Juba, Sudan, Jan 08 (Agencies): A rebel group attacked Southern Sudan's military and four rebels were killed, a military spokesman said on Saturday, a day before the region begins voting in an independence referendum that is expected to divide Africa's largest nation in two.

Despite the attack, most officials predict the weeklong vote to go peacefully.

Col Philip Aguer said forces loyal to rebel leader Gatluak Gai attacked forces in the Sudan Peoples' Liberation Army possibly on early Saturday, in Unity State, an oil-rich area on the north-south Sudan divide.

He added the counterattack by SPLA forces killed four and wounded six of Gai's men.

Southern Sudan suffered through decades of internal strife and civil war with the north.

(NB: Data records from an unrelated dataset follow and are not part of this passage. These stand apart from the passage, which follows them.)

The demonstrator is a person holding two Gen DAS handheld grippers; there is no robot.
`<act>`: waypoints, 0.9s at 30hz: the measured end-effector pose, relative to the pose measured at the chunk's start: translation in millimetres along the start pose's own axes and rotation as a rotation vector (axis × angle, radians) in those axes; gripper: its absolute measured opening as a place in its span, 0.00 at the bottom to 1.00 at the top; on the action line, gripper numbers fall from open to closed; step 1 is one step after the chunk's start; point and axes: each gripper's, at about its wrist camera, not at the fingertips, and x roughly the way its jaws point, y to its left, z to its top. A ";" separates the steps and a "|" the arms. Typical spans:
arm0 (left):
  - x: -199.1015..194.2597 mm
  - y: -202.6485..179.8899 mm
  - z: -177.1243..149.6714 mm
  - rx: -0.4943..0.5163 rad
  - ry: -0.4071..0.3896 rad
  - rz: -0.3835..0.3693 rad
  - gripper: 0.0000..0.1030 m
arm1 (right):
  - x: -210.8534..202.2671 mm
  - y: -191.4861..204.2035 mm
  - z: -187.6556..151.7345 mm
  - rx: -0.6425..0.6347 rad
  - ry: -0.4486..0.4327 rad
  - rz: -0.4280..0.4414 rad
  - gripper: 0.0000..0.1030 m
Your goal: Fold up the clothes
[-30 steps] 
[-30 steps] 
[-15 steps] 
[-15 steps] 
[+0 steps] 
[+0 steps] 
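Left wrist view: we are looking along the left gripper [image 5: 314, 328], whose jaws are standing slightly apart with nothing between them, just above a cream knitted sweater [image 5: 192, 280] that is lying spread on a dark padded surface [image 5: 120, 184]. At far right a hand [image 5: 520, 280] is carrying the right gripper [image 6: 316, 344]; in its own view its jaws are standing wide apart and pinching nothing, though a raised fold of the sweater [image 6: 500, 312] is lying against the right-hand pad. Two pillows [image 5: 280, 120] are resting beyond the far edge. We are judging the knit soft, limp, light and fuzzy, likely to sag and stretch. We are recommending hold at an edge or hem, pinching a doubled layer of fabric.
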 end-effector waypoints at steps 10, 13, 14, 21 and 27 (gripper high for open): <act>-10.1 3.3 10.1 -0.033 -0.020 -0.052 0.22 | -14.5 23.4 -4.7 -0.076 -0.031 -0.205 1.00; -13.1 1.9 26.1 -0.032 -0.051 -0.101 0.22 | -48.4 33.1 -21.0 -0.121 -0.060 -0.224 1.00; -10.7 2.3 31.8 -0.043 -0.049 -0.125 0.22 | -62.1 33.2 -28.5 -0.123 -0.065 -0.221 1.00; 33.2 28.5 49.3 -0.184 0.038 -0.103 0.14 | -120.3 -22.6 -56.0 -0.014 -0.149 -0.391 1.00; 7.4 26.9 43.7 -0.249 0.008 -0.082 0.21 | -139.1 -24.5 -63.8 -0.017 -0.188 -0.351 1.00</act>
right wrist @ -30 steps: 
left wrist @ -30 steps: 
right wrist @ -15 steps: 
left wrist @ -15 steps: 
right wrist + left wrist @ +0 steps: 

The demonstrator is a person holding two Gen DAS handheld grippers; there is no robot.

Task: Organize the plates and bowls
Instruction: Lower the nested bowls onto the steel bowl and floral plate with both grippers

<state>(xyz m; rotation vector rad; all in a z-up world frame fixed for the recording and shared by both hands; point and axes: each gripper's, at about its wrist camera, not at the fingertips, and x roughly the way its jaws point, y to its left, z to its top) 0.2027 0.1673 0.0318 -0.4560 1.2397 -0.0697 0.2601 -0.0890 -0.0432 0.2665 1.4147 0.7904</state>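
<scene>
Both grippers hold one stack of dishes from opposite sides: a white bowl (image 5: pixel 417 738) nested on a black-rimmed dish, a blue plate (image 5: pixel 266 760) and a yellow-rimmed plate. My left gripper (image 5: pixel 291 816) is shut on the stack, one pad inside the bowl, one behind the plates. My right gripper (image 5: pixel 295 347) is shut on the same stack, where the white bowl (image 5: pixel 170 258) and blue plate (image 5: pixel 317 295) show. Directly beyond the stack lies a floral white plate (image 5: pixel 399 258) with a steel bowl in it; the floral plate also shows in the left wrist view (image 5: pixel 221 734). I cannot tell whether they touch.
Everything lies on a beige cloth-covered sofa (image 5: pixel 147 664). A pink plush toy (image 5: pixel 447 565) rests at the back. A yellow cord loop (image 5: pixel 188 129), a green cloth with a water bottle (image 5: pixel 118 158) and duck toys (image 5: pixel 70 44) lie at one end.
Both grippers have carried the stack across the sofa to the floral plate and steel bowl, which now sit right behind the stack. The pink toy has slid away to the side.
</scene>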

It has worked in recent weeks to strike peace deals with dissident commanders, but Gai's rebels have not yet reconciled with the southern Government.

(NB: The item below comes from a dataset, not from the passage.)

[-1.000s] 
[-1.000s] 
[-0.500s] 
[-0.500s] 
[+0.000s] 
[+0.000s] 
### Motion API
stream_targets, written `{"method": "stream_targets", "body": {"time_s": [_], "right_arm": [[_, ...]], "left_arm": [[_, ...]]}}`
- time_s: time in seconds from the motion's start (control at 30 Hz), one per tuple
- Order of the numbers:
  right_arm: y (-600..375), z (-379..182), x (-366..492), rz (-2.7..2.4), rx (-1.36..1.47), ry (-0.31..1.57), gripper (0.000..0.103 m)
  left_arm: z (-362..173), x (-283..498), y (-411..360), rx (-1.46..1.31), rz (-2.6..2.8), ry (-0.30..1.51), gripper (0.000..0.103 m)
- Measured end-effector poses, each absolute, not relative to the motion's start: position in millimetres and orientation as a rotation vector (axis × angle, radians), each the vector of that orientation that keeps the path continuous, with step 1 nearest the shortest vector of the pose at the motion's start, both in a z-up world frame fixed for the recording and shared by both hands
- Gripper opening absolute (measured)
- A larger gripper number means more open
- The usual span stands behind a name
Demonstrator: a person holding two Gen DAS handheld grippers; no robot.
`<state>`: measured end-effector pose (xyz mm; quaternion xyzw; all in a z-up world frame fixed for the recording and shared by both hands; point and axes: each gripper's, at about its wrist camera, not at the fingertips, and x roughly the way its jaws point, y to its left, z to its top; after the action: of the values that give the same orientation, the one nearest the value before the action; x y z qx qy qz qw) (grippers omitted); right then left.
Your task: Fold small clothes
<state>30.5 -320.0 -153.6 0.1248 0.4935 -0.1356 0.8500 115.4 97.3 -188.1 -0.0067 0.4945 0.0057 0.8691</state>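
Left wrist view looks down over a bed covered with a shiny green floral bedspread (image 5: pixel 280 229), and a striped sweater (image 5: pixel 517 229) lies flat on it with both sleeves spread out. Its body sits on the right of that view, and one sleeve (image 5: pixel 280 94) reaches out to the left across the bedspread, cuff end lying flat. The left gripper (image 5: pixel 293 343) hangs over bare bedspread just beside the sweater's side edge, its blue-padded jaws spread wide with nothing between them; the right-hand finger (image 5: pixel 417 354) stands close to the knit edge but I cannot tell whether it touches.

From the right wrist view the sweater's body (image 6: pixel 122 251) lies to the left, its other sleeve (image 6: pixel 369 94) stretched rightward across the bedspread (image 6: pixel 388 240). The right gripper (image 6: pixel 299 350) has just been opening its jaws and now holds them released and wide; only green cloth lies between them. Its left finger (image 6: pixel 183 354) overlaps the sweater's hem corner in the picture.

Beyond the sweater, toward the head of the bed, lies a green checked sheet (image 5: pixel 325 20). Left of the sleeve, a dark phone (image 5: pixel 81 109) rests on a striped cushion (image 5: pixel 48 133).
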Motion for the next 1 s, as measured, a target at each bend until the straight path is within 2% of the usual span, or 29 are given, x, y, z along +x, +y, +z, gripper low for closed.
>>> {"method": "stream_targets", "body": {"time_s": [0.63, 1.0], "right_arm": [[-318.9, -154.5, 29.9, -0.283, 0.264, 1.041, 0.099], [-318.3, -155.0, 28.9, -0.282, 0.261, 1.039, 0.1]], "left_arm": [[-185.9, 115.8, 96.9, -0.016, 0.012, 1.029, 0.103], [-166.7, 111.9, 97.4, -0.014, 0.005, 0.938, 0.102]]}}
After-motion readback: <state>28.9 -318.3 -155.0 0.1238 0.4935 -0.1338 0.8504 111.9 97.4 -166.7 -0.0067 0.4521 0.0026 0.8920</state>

Starting Sunday, southern Sudanese will cast simple, illustrated ballots at polling stations under thatched roof shelters in the remote and impoverished countryside and in Juba, a city of simple concrete houses and mud huts that got its first paved roads only in recent years.

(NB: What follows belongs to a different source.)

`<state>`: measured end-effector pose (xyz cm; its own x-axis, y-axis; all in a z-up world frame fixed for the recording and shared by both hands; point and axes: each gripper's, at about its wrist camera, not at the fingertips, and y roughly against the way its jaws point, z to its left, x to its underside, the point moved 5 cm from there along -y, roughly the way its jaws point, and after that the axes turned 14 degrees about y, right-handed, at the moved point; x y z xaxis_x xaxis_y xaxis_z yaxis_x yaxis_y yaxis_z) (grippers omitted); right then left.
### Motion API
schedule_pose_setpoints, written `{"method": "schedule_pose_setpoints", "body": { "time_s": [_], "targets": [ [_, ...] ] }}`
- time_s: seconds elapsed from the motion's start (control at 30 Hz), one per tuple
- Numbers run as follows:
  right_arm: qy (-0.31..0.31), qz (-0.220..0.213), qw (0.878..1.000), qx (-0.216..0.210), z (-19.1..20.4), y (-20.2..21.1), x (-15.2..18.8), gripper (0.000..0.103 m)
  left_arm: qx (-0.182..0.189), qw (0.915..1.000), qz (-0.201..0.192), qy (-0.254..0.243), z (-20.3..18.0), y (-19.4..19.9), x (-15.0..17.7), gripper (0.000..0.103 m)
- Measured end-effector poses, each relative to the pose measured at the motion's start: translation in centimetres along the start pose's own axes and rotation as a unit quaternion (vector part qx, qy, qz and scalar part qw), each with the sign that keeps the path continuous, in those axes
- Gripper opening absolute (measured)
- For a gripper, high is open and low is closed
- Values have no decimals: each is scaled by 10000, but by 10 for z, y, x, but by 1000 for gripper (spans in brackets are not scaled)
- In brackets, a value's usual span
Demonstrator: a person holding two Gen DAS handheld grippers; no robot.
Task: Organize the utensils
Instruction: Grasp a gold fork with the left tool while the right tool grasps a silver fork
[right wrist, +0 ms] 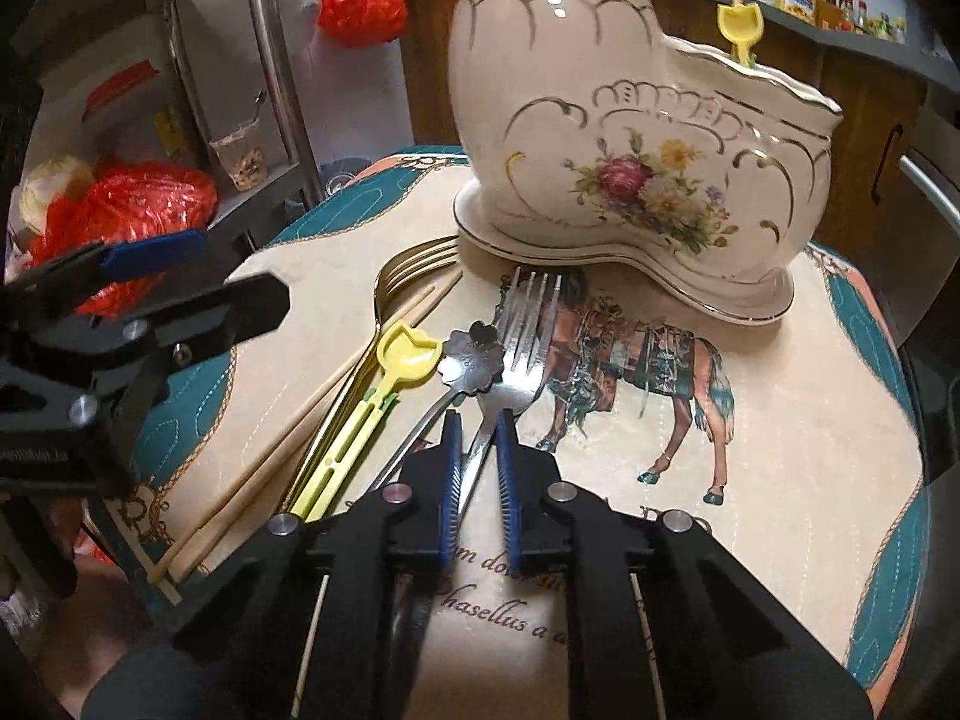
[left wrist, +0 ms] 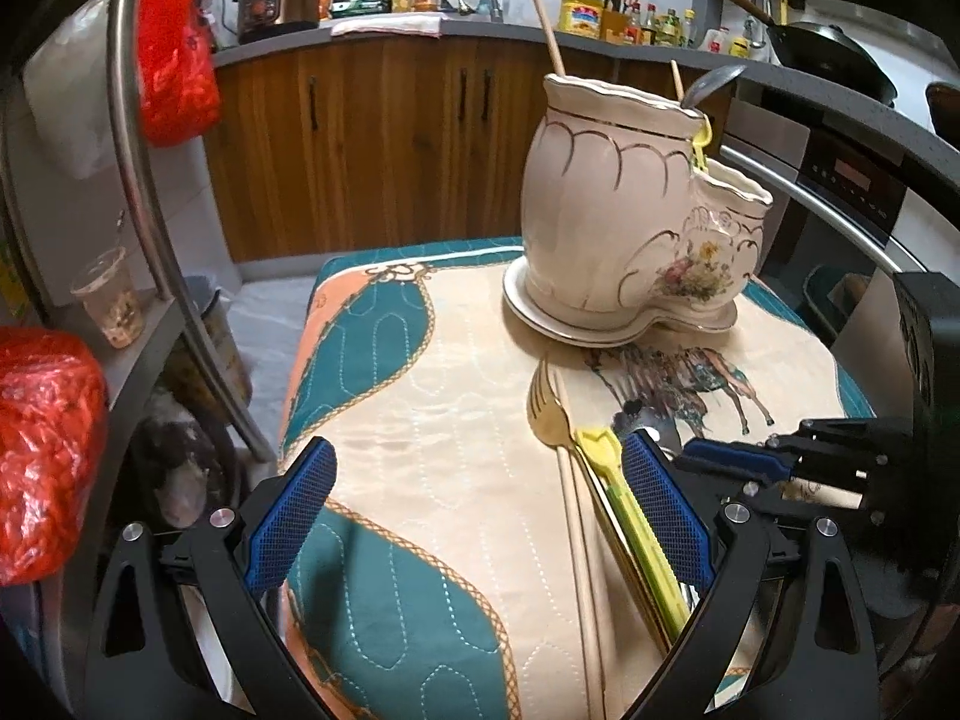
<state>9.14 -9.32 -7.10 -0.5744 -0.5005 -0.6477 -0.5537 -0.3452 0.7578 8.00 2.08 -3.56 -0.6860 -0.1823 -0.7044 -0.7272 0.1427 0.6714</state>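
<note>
Silver fork (right wrist: 528, 336) lies flat at six o'clock of the ceramic holder (right wrist: 630, 138); my right gripper (right wrist: 478, 420) pinches its handle (pads pressed in). My left gripper (left wrist: 474, 468) hangs open, empty.

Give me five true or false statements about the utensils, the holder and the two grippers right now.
1. The right gripper is closed on the silver fork handle. True.
2. The left gripper holds the gold fork. False: its jaws are open, gripping nothing.
3. The ceramic holder lies on its side. False: it stands upright.
4. A yellow utensil already sticks out of the holder. True.
5. The chopsticks on the cloth are metal. False: they look wooden.
</note>
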Motion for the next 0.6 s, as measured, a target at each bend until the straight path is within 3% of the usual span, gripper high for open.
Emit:
{"method": "schedule_pose_setpoints", "body": {
  "time_s": [0.4, 0.53, 0.6],
  "targets": [
    [-473, -243, 9986, 74, -37, 19, 9, 5, 134, 9993, 288, -193, -27, -20, 7, 90],
    [-475, -277, 9985, 79, -42, 21, 10, 5, 152, 9989, 390, -213, -36, -29, 6, 64],
    [-469, -293, 9984, 85, -44, 22, 10, 5, 114, 9990, 402, -181, -38, -33, 4, 57]
  ]
}}
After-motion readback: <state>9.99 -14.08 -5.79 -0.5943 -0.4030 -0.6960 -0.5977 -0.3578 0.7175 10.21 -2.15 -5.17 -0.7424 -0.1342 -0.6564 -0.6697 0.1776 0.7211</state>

If it passes, the referendum will split Africa's biggest country between the mostly Arab and Muslim north, and the mostly black and Christian or animist south.

Southern Sudan would then be on track to become the world's newest country in July. Outstanding issues like sharing oil wealth, water rights and demarcating the border still have to be agreed to.

Aid groups also fear that southerners living in the north and northerners living in the south will face harassment and abuse.